» Exercise instructions
Write the whole listing out again, word for word.

---

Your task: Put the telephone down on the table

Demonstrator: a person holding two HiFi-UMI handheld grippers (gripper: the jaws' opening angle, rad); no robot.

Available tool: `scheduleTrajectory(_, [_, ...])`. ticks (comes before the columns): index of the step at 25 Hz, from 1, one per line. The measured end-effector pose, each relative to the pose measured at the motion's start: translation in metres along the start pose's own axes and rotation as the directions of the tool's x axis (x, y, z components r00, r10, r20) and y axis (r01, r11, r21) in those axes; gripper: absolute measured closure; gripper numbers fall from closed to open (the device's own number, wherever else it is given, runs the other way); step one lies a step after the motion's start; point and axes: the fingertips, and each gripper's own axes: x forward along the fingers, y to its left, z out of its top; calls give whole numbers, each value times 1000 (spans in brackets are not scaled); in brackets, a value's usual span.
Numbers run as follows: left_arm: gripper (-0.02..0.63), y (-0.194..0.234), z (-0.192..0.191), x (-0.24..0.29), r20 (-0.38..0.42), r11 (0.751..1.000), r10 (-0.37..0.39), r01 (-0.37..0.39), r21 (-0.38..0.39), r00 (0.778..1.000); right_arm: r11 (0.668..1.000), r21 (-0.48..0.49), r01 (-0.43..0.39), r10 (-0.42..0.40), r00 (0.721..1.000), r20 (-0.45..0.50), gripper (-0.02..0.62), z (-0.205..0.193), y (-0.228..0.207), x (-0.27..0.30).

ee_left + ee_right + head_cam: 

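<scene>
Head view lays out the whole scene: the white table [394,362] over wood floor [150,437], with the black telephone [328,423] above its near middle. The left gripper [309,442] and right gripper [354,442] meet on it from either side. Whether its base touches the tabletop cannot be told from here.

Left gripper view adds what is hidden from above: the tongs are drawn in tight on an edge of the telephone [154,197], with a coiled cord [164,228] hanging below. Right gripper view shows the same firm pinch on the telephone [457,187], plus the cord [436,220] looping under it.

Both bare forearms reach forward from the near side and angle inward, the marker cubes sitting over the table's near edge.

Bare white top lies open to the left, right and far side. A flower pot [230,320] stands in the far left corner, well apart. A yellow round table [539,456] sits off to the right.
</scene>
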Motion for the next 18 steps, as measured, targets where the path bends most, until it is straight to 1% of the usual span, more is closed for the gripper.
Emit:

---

» Answer to this problem
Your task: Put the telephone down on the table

Demonstrator: a person holding two HiFi-UMI handheld grippers (gripper: the jaws' opening angle, rad); no robot.

Available tool: `scheduleTrajectory(_, [_, ...])`. ticks (comes before the columns): index of the step at 25 Hz, from 1, one per line. The measured end-effector pose, each relative to the pose measured at the motion's start: translation in metres along the start pose's own axes and rotation as the directions of the tool's x axis (x, y, z components r00, r10, r20) and y axis (r01, r11, r21) in those axes; gripper: absolute measured closure; gripper numbers fall from closed to open (the device's own number, wherever else it is given, runs the other way); step one lies a step after the motion's start; point and axes: the fingertips, and each gripper's own axes: x forward along the fingers, y to its left, z out of its top; calls give whole numbers, each value times 1000 (spans in brackets are not scaled); in brackets, a value's usual span.
Numbers run as follows: left_arm: gripper (-0.02..0.63), y (-0.194..0.234), z (-0.192..0.191), x (-0.24..0.29), r20 (-0.38..0.42), r11 (0.751..1.000), r10 (-0.37..0.39), r01 (-0.37..0.39), r21 (-0.38..0.39), r00 (0.778..1.000); right_arm: r11 (0.668..1.000), r21 (-0.48..0.49), r01 (-0.43..0.39), r10 (-0.42..0.40), r00 (0.721..1.000), r20 (-0.45..0.50), gripper (-0.02..0.62), z (-0.205..0.193), y (-0.228..0.207), x (-0.27..0.30).

ee_left + ee_right + head_cam: 

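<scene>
Head view lays out the whole scene: the white table [394,362] over wood floor [150,437], with the black telephone [328,423] above its near middle. The left gripper [309,442] and right gripper [354,442] meet on it from either side. Whether its base touches the tabletop cannot be told from here.

Left gripper view adds what is hidden from above: the tongs are drawn in tight on an edge of the telephone [154,197], with a coiled cord [164,228] hanging below. Right gripper view shows the same firm pinch on the telephone [457,187], plus the cord [436,220] looping under it.

Both bare forearms reach forward from the near side and angle inward, the marker cubes sitting over the table's near edge.

Bare white top lies open to the left, right and far side. A flower pot [230,320] stands in the far left corner, well apart. A yellow round table [539,456] sits off to the right.
</scene>
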Motion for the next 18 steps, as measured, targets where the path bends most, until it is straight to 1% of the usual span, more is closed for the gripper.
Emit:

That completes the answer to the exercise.